3.) God I love a movie that portrays—at great length—these charismatic self-absorbed claimants of anarchistic inheritance, who purport to be of and for the people—to give a shit about them—and who are really only there to rape and pillage and blow stuff up for their own selfish enjoyment. We know so well the [well-trodden] tale of those who currently sit in power, who allow that power to corrupt and who revel in its corruption and do nothing to stop it. We know better than to trust them, or at least we tell ourselves we do. But we are so easily charmed by any bright-eyed charlatan who glides onto the stage using We The People as his marquee. The revelation that these people are still only people, and are as bloodthirsty and fallible as those at the top—as anyone, really—is deeply, deeply satisfying to me. I have written before of the fury that fills me when I am surrounded for too long by those who think throwing bricks into post offices will make their college tuition cheaper, and the unbridled destruction wreaked by Bain’s followers—“This is what you wanted”—is me shaking my fist at them in a grand I told you so. I don’t care that it’s petty of me. Is this what you want, people? You who depend on the vast produce delivery system to live in your cities devoid of greenery, on the entertainment industrial complex for your witty shows, on the infrastructure of the internet for your porn? Is this what you want?
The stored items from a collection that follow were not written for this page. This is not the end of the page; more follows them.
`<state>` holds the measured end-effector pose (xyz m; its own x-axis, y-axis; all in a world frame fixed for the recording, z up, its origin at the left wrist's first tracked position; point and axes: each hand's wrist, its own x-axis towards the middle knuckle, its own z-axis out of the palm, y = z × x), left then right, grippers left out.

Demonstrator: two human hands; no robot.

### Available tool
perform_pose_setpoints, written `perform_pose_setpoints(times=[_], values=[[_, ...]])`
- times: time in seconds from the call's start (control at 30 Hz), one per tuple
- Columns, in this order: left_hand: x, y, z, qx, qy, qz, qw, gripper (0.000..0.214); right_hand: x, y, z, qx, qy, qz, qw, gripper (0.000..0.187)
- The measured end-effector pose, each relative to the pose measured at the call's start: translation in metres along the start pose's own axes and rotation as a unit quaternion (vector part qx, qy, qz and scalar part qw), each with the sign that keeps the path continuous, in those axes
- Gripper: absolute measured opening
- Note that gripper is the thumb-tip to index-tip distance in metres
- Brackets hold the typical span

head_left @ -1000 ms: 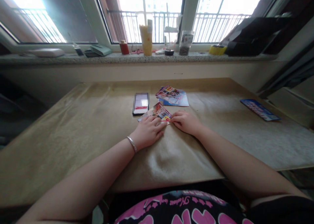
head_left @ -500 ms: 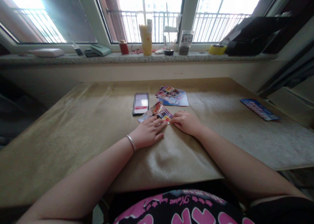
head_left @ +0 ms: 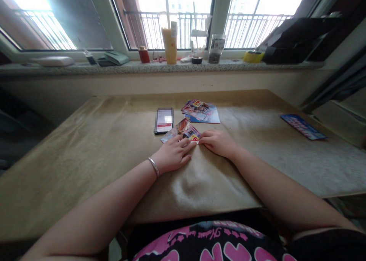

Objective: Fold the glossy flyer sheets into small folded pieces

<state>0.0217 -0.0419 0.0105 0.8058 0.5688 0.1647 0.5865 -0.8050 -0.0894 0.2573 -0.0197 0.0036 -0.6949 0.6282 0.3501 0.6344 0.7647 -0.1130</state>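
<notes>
The left hand is lying palm down with its fingers a little apart. It is resting on a bright printed paper, and its fingers are covering the near edge. Most of the paper is showing just past those fingers. The right hand is curling, with its fingertips touching the paper's right corner. I cannot tell if they are pinching that corner or just pushing on it. The paper is lying flat, partly between the two hands and partly past them.

A phone is lying just past the left hand, a bit to its left, very near the paper. Its screen is looking blurry. A small pile of printed papers is sitting past the right hand, a little to its left. A blue printed packet is lying far to the right of the right hand. A silver bracelet is going around the left wrist. Under both hands, a shiny gold tablecloth is covering the table.
</notes>
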Motion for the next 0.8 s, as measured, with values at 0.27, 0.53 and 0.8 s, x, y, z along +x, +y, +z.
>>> perform_pose_setpoints(times=[0.27, 0.53, 0.8], values=[[-0.001, 0.0, 0.001, 0.008, 0.0, 0.003, 1.0, 0.049, -0.002, 0.003, 0.001, -0.04, -0.011, -0.034, 0.999, 0.026], [0.0, 0.001, 0.0, 0.016, -0.002, 0.003, 1.0, 0.048, -0.006, 0.011, -0.01, -0.107, -0.065, -0.082, 0.989, 0.024], [0.001, 0.002, -0.001, 0.019, -0.007, 0.006, 1.0, 0.048, -0.008, 0.016, -0.014, -0.117, -0.073, -0.082, 0.987, 0.024]])
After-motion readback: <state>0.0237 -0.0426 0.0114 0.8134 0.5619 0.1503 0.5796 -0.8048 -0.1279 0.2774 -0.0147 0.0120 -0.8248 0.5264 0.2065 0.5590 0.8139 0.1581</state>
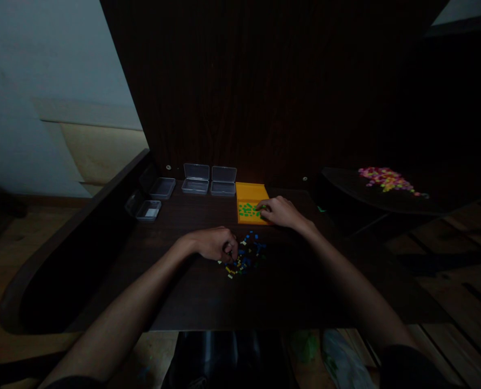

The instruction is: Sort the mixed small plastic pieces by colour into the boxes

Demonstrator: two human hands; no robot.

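Observation:
A small pile of blue, yellow and dark beads (245, 258) lies in the middle of the dark wooden table (208, 302). My left hand (215, 243) rests at the pile's left edge with its fingers curled in a pinch; what they hold is too small to see. My right hand (280, 211) reaches over the right side of an open orange box (249, 202) that holds several green beads, its fingers bent down into the box.
Four clear plastic boxes stand open along the back: two side by side (209, 180), one (162, 187) and one (148, 210) further left. A dark round tray (346, 189) with a heap of pink and yellow beads (386, 179) sits to the right. A dark panel rises behind the table.

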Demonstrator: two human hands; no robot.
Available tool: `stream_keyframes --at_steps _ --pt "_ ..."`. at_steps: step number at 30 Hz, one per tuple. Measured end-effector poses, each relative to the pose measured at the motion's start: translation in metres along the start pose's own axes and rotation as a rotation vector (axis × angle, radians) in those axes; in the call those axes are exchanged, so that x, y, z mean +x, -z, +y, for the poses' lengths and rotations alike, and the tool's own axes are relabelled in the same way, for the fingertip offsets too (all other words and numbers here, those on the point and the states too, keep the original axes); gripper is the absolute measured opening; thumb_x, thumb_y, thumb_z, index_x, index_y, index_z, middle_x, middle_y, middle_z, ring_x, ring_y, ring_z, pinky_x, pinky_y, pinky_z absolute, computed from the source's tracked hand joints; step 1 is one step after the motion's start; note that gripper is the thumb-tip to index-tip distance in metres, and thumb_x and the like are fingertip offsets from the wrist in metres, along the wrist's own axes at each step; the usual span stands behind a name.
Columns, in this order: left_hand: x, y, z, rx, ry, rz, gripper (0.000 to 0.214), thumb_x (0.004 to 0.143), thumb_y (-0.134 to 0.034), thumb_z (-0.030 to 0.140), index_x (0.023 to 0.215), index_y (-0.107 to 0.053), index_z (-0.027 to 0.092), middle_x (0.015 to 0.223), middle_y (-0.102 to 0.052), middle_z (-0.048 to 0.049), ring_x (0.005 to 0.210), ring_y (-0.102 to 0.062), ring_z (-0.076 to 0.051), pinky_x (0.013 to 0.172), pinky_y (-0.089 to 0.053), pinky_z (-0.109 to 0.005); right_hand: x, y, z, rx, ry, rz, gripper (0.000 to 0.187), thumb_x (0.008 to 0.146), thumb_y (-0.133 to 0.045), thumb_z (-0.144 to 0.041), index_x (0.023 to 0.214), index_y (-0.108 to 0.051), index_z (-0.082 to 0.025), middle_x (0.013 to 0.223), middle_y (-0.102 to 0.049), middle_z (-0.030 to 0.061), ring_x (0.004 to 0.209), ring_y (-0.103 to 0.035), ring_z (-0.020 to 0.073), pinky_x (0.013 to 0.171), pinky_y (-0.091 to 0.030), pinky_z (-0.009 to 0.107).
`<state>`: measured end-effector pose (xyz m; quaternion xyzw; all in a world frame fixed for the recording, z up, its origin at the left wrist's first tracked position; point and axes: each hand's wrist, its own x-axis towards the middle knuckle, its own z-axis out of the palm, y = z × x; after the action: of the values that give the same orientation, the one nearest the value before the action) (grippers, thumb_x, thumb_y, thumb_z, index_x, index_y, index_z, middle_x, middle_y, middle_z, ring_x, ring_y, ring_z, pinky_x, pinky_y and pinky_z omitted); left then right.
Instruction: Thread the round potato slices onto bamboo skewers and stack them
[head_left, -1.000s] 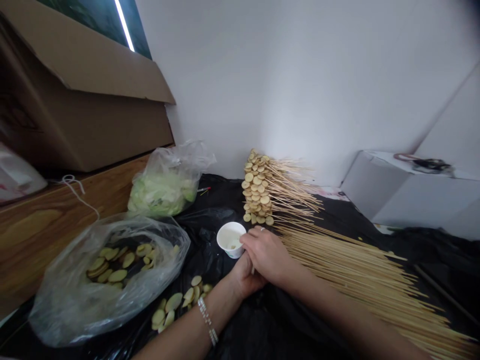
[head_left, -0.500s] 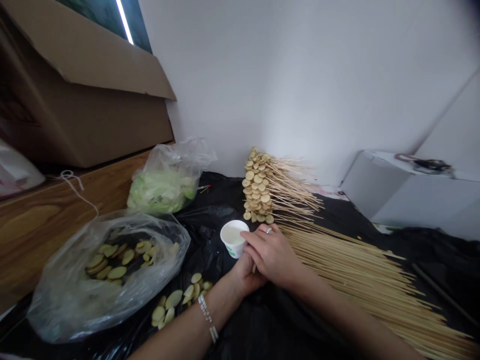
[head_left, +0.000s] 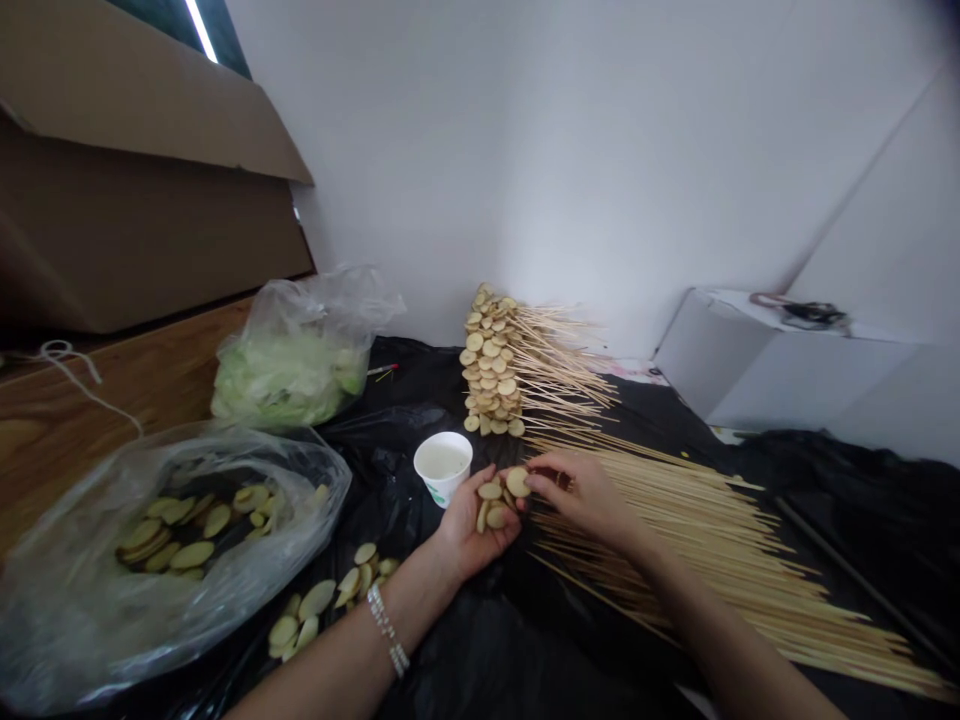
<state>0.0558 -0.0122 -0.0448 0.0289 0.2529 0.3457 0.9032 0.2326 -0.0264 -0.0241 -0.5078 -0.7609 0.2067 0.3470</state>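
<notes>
Cupped palm up, my left hand (head_left: 466,528) holds several potato slices (head_left: 495,515). My right hand (head_left: 589,492) pinches one round potato slice (head_left: 517,482) by its edge, just above the left palm. A white paper cup (head_left: 443,470) with pale liquid stands just beyond my left hand. Long bare wooden skewers (head_left: 720,540) lie spread under and beside my right forearm. Farther back, skewers threaded with potato slices (head_left: 491,365) are stacked, sliced ends to the left. Loose slices (head_left: 316,600) lie by my left wrist.
An open clear plastic bag (head_left: 315,500) with potato slices lies at the left. Behind it stands a tied-looking bag of pale green vegetable pieces (head_left: 289,375). A cardboard box (head_left: 150,220) is at the back left, a white box (head_left: 750,350) at the right. Black plastic sheeting (head_left: 525,640) covers the surface.
My hands, earlier together by the cup with the right over the left, have come apart. Slices now show in my left palm, and one is between my right fingers. The view has shifted slightly right.
</notes>
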Motion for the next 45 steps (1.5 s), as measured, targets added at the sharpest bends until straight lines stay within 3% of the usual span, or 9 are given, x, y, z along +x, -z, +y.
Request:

See how it ends.

something disappointing about it

I don’t understand this vaunting of the militaristic in 1Q84. Sure, for the first fifty pages every descriptor is militaristic—resulting in some ridiculous and misplaced comparisons between boring metro life and people starving and getting shot to death in a war—and carry more or less negative connotations. But this going on and on about what a badass Tamaru is—“He used to belong to a Self-Defense Force Ranger unit. Those people have it pounded into them to carry out whatever needs to be done to accomplish the mission, and to do it instantly, without the slightest hesitation.” Cripe, Murakami, are you writing some lame apocalyptic anime series here, where the brawny man of few words saves the day in an act of self sacrifice that only his harsh training could have prepared him to perform?


There’s something disappointing about a grown man still thinking toughness would have gotten him through anything. A lesson he should have learned and never did. It’s more disappointing than even his persistent dirty old man obsession with girl-on-girl sex. That, at least, is somewhat unavoidable. I’ve read Michel Houellebecq; I know that to some extent, it is and always will be about your dick. Fine. But there’s a difference between it being about the actual dick your biology gave you, and about the metaphysical dick with which you want to pound your manliness into everyone around you.
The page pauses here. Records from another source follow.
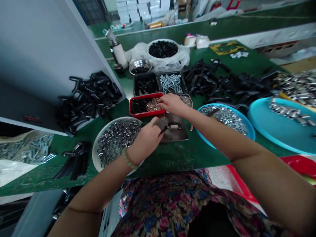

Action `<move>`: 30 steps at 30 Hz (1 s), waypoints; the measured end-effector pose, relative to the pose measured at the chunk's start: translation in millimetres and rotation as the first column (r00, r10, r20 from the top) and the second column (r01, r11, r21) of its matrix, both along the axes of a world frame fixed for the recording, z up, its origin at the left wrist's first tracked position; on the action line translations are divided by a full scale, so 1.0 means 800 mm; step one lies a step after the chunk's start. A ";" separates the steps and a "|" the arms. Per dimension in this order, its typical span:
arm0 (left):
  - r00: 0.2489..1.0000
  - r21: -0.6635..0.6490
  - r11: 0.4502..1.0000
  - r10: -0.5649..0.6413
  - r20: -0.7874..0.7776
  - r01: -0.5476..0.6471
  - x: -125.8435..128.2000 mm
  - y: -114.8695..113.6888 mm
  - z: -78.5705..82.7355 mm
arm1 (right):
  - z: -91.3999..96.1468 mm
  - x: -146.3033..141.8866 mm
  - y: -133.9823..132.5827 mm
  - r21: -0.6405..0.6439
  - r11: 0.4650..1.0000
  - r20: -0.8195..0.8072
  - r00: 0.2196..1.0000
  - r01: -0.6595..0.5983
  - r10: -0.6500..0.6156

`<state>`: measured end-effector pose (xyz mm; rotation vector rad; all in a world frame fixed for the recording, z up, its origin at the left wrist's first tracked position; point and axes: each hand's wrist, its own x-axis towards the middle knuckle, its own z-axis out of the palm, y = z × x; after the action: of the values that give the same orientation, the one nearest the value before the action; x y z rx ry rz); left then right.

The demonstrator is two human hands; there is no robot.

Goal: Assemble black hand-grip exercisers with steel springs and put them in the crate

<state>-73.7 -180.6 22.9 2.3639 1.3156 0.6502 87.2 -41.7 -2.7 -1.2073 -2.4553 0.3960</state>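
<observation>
My left hand (148, 136) is closed around a dark part with a metal coil spring (174, 127) at its far end, held over a flat metal plate (176, 135). Most of that part is hidden by the fingers. My right hand (172, 103) reaches over the right end of a red tray (147, 115). Its bent fingertips come together at small copper-coloured pieces (153, 104); whatever is between them is too small to make out. Small black pieces (140, 106) fill the tray's left side.
A white bowl of metal rings (118, 138) stands left, and a blue basin of small metal parts (228, 120) right. Behind are a black bin of screws (171, 83) and piled black handles (219, 82). A grey cabinet wall (49, 49) rises on the left.
</observation>
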 end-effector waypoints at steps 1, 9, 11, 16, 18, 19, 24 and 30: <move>0.993 0.026 0.999 -0.045 -0.105 0.048 0.007 -0.001 -0.010 | 0.001 -0.012 0.023 0.061 0.998 0.212 0.977 -0.036 0.022; 0.868 0.101 0.995 0.051 -0.495 -0.001 -0.001 0.090 -0.038 | -0.018 -0.047 0.068 0.097 0.984 0.568 0.820 -0.149 0.069; 0.833 0.165 0.970 0.236 -0.500 -0.176 -0.016 0.144 -0.033 | -0.017 -0.041 0.068 0.139 0.981 0.524 0.850 -0.137 0.044; 0.815 0.028 0.984 0.162 -0.556 -0.177 -0.021 0.219 -0.046 | 0.000 -0.006 0.042 0.138 0.990 0.177 0.984 -0.024 -0.001; 0.830 0.024 0.985 0.158 -0.535 -0.172 -0.016 0.222 -0.055 | -0.001 0.022 0.012 0.028 1.000 -0.007 1.000 0.006 -0.006; 0.839 0.021 0.986 0.149 -0.524 -0.162 -0.015 0.220 -0.058 | -0.005 0.037 -0.006 -0.042 0.999 -0.074 0.997 0.010 -0.013; 0.864 0.057 0.991 0.134 -0.485 -0.121 -0.014 0.215 -0.062 | -0.041 0.097 -0.074 -0.339 0.935 -0.091 0.985 0.105 -0.144; 0.839 0.077 0.992 0.124 -0.531 -0.098 -0.011 0.210 -0.051 | -0.060 0.106 -0.092 -0.244 0.969 0.195 0.981 0.050 -0.002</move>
<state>-82.6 -12.9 -18.3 2.6321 1.6824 0.0286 171.9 -115.6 -50.5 -1.4387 -2.6103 0.6208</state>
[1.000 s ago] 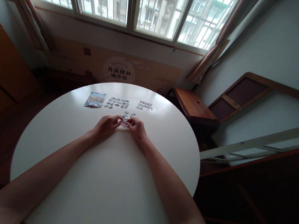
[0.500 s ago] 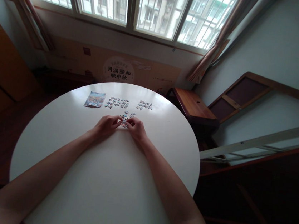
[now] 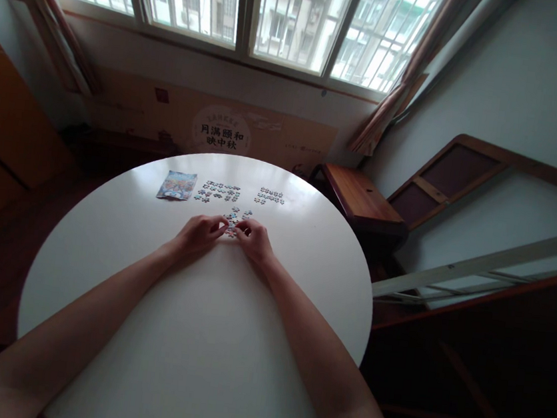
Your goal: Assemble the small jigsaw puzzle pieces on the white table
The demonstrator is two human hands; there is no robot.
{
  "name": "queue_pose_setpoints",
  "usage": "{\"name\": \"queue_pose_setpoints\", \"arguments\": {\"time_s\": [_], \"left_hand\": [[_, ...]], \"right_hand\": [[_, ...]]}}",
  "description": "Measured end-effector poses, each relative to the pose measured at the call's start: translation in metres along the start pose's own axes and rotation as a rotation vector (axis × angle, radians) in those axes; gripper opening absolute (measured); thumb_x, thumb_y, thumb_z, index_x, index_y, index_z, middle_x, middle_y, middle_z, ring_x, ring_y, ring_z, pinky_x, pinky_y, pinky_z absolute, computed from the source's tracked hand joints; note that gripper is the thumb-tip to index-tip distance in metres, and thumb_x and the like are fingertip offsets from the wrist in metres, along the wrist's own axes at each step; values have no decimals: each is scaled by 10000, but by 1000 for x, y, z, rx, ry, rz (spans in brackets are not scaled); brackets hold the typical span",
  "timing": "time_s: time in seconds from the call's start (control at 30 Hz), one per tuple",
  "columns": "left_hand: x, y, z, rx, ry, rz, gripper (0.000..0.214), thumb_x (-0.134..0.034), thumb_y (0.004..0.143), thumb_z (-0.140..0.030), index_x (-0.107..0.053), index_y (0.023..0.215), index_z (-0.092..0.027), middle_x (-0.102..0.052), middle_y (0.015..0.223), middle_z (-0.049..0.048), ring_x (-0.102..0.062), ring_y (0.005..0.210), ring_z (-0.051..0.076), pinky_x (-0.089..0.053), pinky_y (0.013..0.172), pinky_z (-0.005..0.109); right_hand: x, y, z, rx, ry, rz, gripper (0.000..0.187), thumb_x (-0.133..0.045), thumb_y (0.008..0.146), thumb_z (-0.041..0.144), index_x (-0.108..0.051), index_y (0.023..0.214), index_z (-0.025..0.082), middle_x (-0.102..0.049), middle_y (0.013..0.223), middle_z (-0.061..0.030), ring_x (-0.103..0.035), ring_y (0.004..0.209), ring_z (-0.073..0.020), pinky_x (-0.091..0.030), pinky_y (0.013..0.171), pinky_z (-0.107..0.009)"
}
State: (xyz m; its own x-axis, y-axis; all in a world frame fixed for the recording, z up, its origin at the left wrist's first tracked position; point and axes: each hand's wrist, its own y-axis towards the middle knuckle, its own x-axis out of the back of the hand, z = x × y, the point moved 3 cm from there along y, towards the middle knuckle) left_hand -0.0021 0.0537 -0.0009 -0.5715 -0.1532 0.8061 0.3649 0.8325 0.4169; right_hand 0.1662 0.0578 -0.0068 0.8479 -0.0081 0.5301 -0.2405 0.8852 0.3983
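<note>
Between my two hands lies a small heap of jigsaw puzzle pieces [image 3: 231, 233] on the white round table. My left hand [image 3: 202, 232] rests at its left side, thumb and forefinger pinched on a jigsaw piece at the edge of the heap. From the right, my right hand [image 3: 254, 236] pinches at a jigsaw piece too, its fingers curled. Fingertips partly cover the pieces, so their outlines are hard to make out. A few loose pieces [image 3: 248, 213] lie just beyond the hands.
Farther back on the table [image 3: 194, 333] are rows of jigsaw pieces [image 3: 220, 191] and a smaller group [image 3: 270, 196] to their right. A colourful picture packet [image 3: 177, 185] lies at the left. A wooden chair [image 3: 363, 195] stands past the table's right rim.
</note>
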Motion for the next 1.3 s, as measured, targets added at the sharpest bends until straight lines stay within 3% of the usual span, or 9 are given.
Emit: {"name": "queue_pose_setpoints", "arguments": {"time_s": [1.3], "left_hand": [[1,0,-2,6,-8,1,263,-483,863,-338,-671,951,-176,-566,569,-22,-501,516,93,-334,546,202]], "right_hand": [[1,0,3,-5,-2,6,101,-580,786,215,-661,785,155,-635,746,-13,-536,634,-96,-425,633,-216]]}}
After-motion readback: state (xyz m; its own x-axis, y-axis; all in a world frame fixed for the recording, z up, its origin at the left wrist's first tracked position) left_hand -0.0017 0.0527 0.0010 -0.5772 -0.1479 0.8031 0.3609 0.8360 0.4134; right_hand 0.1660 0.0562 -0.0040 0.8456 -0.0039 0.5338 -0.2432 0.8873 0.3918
That, at least, you should have the self-awareness to outgrow.

more modern jp lit shoutouts in 1Q84

This won’t be of note if you haven’t spent the last five years trying to get inside the heads of Meiji writers, but:


Tengo sighed. “Our prospects are not very bright, I would say. But there’s no turning back now, is there?”

“Even if we could turn back, we’d probably never end up where we started,” the Professor said.


Aaaaand boom. A cultural moment that lasted three decades, right there. The dissertation I would’ve written, right there. Simplified.

a radiance of objects

“For herself, she looks forward to light, to slanted rays of it, pools overflowing with it, a radiance of objects, sudden bursts and slow waves, the kind of light she remembers from her childhood on the Great Plains.”